Look up BernoulliNB Probability in Dataframe

I have some training data (TRAIN) and some test data (TEST).
Each row of each dataframe contains an observed class (X) and some columns of binary (Y). BernoulliNB predicts the probability of X given Y in the test data based on the training data. I am trying to look up the probability of the observed class of each row in the test data (Pr).
Edit: I used Antoine Zambelli's advice to fix the code:
from sklearn.naive_bayes import BernoulliNB
BNB = BernoulliNB()
# Training Data
TRAIN = pd.DataFrame({'X' : [1,2,3,9],
'Y1': [1,1,0,0],
'Y4': [1,0,0,0]})
# Test Data
TEST = pd.DataFrame({'X' : [5,0,1,1,1,2,2,2,2],
'Y1': [1,1,0,1,0,1,0,0,0],
'Y2': [1,0,1,0,1,0,1,0,1],
'Y3': [1,1,0,1,1,0,0,0,0],
'Y4': [1,1,0,1,1,0,0,0,0]})
# Add the information that TRAIN has none of the missing items
diff_cols = set(TEST.columns)-set(TRAIN.columns)
for i in diff_cols:
TRAIN[i] = 0
# Split the data
Se_Tr_X = TRAIN['X']
Se_Te_X = TEST ['X']
df_Tr_Y = TRAIN .drop('X', axis=1)
df_Te_Y = TEST .drop('X', axis=1)
# Train: Bernoulli Naive Bayes Classifier
A_F = BNB.fit(df_Tr_Y, Se_Tr_X)
# Test: Predict Probability
Ar_R = BNB.predict_proba(df_Te_Y)
df_R = pd.DataFrame(Ar_R)
# Rename the columns after the classes of X
df_R.columns = BNB.classes_
df_S = df_R .join(TEST)
# Look up the predicted probability of the observed X
# Skip X's that are not in the training data
def get_lu(df):
def lu(i, j):
return df.get(j, {}).get(i, np.nan)
return lu
df_S['Pr'] = [*map(get_lu(df_R), df_S .T, df_S .X)]
This seemed to work, giving me the result (df_S):
This correctly gives a "NaN" for the first 2 rows because the training data contains no information about classes X=5 or X=0.
Ok, there's a couple issues here. I have a full working example below, but first those issues. Mainly the assertion that "This correctly gives a "NaN" for the first 2 rows".
This ties back to the way classification algorithms are used and what they can do. The training data contains all the information you want your algorithm to know and be able to act on. The test data is only going to be processed with that information in mind. Even if you (the person) know that the test label is 5 and not included in the training data, the algorithm doesn't know that. It is only going to look at the feature data and then try to predict the label from those.
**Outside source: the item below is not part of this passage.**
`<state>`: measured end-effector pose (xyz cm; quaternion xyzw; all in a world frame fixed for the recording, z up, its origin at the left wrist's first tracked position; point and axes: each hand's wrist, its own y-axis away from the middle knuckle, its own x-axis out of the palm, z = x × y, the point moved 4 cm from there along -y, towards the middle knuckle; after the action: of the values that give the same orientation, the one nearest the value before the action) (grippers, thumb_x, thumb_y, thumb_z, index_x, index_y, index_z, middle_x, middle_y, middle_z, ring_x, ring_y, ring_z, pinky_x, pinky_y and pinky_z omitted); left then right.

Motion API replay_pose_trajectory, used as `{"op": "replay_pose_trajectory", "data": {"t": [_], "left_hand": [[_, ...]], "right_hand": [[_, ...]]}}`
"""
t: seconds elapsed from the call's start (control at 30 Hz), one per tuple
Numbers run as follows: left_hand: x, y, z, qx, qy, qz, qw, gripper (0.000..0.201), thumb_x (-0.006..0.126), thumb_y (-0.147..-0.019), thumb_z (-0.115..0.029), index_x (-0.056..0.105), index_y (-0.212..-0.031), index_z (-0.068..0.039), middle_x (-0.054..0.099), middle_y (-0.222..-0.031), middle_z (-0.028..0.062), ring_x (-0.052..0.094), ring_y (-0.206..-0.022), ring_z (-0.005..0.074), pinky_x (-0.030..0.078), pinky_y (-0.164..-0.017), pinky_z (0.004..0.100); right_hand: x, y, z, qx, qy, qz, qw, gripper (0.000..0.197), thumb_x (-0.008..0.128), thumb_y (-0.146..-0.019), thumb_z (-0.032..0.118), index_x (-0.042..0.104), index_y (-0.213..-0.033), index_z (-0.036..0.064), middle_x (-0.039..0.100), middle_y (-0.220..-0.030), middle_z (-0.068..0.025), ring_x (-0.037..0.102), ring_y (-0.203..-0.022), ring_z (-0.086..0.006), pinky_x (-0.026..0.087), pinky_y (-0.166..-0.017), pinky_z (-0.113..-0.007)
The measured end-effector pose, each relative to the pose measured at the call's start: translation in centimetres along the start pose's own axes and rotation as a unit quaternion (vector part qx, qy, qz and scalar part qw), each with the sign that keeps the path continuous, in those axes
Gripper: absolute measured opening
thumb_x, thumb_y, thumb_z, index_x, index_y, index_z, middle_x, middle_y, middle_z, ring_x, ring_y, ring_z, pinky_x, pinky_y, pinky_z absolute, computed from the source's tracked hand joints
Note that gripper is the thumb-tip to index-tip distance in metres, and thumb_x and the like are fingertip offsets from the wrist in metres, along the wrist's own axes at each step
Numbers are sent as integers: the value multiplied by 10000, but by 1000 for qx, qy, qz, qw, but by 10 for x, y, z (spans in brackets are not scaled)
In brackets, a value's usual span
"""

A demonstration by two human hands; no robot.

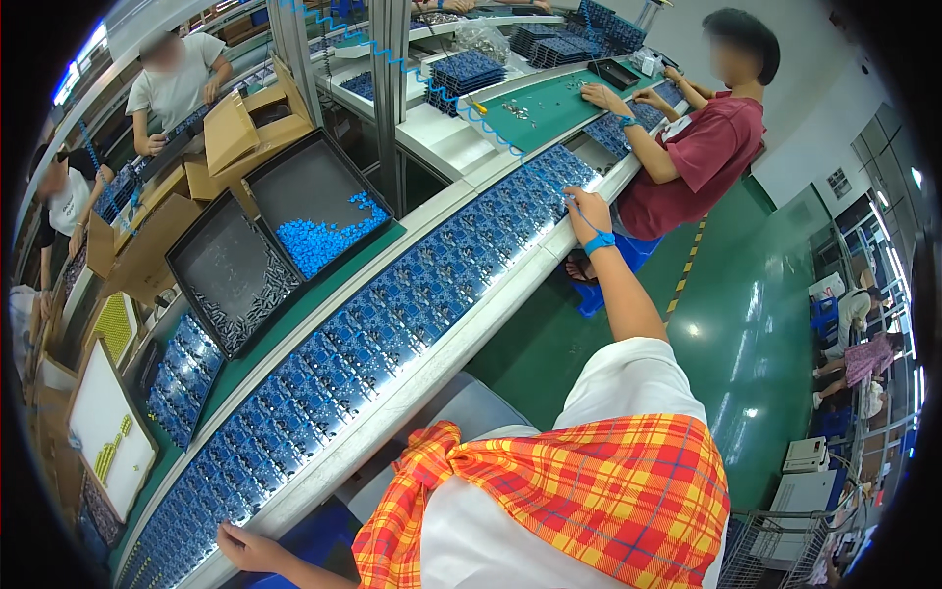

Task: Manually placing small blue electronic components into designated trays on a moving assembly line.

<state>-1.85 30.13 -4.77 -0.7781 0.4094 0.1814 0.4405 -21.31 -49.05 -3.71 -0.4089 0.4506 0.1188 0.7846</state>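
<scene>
In the head view, the right arm is stretching long and nearly straight from a white sleeve (633, 381), its bare forearm (626, 299) pointing up and slightly left. A blue band (599, 242) is circling the wrist. The right hand (591, 216) is hanging palm down over the near edge of the blue circuit boards (373, 314), fingers bending forward and lying close together. Its grip is showing only a small opening at most; whether it is touching or pinching a board, I cannot tell.

The left arm is coming in low, its forearm (306, 571) slanting up and leftward from the lower edge. The left hand (245, 547) is resting at the pale rail (461, 342), near the boards' lower end, with its fingers curling toward them. Its grip is partly hiding itself, so I cannot tell how far it is opening or whether it is holding anything.

The boards are lying in a long band between the two hands, filling the table inside the rail. Beyond them, one black tray (294, 182) is holding blue parts (319, 240), while another dark tray (221, 250) beside it is holding small grey pieces (260, 299). A co-worker in a dark red shirt (711, 147) is sitting farther along.
</scene>
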Motion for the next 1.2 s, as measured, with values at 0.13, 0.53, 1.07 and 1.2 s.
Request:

So it can't return nan (or 5, or anything not in the training set) - that nan is coming from your work going from df_R to df_S.
This leads to the second issue which is the line df_Te_Y = TEST .iloc[ : , 1 : ], that line should be df_Te_Y = TEST .iloc[ : , 2 : ], so that it does not include the label data. Label data only appears in the training set. The predicted labels will only ever be drawn from the set of labels that appear in the training data.
Note: I've changed the class labels to be Y and the feature data to be X because that's standard in the literature.
from sklearn.naive_bayes import BernoulliNB
from sklearn.metrics import accuracy_score
import pandas as pd
BNB = BernoulliNB()
# Training Data
train_df = pd.DataFrame({'Y' : [1,2,3,9], 'X1': [1,1,0,0], 'X2': [0,0,0,0], 'X3': [0,0,0,0], 'X4': [1,0,0,0]})
# Test Data
test_df = pd.DataFrame({'Y' : [5,0,1,1,1,2,2,2,2],
'X1': [1,1,0,1,0,1,0,0,0],
'X2': [1,0,1,0,1,0,1,0,1],
'X3': [1,1,0,1,1,0,0,0,0],
'X4': [1,1,0,1,1,0,0,0,0]})
X = train_df.drop('Y', axis=1) # Known training data - all but 'Y' column.
Y = train_df['Y'] # Known training labels - just the 'Y' column.
X_te = test_df.drop('Y', axis=1) # Test data.
Y_te = test_df['Y'] # Only used to measure accuracy of prediction - if desired.
Ar_R = BNB.fit(X, Y).predict_proba(X_te) # Can be combined to a single line.
df_R = pd.DataFrame(Ar_R)
df_R.columns = BNB.classes_ # Rename as per class labels.
# Columns are class labels and Rows are observations.
# Each entry is a probability of that observation being assigned to that class label.
print(df_R)
predicted_labels = df_R.idxmax(axis=1).values # For each row, take the column with the highest prob in that row.
print(predicted_labels) # [1 1 3 1 3 2 3 3 3]
print(accuracy_score(Y_te, predicted_labels)) # Percent accuracy of prediction.
print(BNB.fit(X, Y).predict(X_te)) # [1 1 3 1 3 2 3 3 3], can be used in one line if predicted_label is all we want.
# NOTE: change train_df to have 'Y': [1,2,1,9] and we get predicted_labels = [1 1 9 1 1 1 9 1 9].
# So probabilities have changed.
I recommend reviewing some tutorials or other material on clustering algorithms if this doesn't make sense after reading the code.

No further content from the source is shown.